* _TASK INSTRUCTIONS_
When you reach the line containing "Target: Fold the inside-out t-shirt" in the data below, begin returning lines exactly as written, and stop once the line containing "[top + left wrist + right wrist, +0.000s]" has been returned.

----

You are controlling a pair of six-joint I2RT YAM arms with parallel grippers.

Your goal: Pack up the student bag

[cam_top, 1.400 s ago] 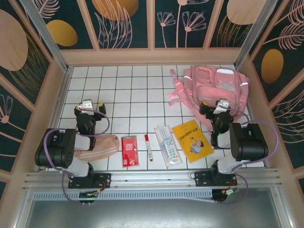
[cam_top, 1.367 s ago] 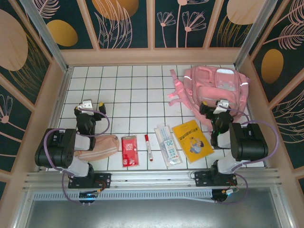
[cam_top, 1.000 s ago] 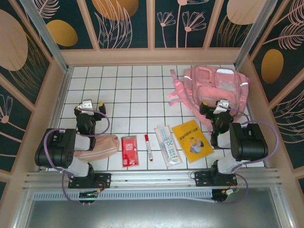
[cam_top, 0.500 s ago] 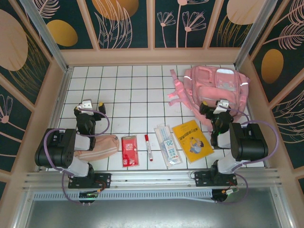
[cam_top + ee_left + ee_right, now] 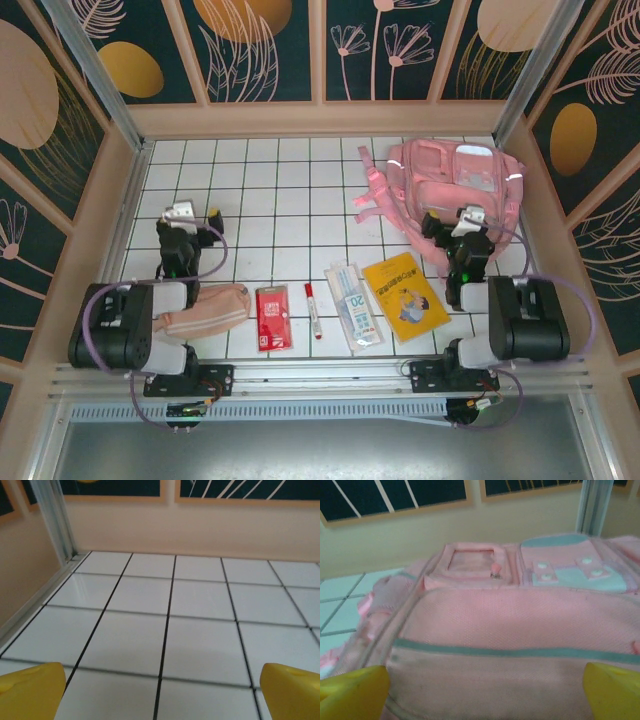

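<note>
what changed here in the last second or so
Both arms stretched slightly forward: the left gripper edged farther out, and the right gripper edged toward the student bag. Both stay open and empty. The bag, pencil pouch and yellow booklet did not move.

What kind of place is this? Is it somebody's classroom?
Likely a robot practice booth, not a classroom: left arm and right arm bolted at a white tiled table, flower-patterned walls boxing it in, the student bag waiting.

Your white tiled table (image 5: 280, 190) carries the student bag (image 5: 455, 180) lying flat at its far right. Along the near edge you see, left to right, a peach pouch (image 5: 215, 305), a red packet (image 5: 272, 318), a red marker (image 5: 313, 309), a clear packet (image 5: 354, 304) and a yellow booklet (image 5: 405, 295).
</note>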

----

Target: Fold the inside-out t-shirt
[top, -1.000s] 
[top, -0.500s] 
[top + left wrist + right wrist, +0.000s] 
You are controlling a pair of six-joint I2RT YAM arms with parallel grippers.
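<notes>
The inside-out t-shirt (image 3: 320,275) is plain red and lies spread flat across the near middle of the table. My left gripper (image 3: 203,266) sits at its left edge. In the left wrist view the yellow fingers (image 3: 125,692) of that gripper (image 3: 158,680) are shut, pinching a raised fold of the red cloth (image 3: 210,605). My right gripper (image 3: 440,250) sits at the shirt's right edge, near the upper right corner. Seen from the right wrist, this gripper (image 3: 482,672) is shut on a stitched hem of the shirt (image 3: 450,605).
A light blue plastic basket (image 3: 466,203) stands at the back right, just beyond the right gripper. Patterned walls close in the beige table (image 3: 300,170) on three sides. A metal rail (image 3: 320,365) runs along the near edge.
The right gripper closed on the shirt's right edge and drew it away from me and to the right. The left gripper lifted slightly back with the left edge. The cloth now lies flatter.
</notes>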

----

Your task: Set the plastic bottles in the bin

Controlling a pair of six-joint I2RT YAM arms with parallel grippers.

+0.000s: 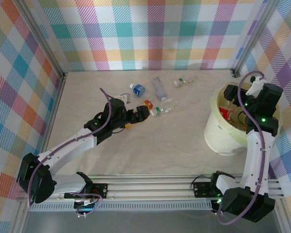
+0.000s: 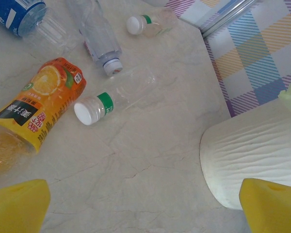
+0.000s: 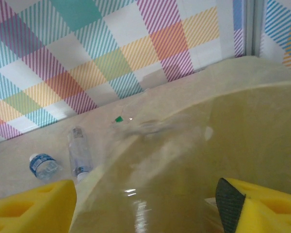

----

* _WRITTEN REPLY_
Target: Fold the inside-out t-shirt
[top, -1.000s] 
[top, -0.500s] 
[top + left wrist + right wrist, +0.000s] 

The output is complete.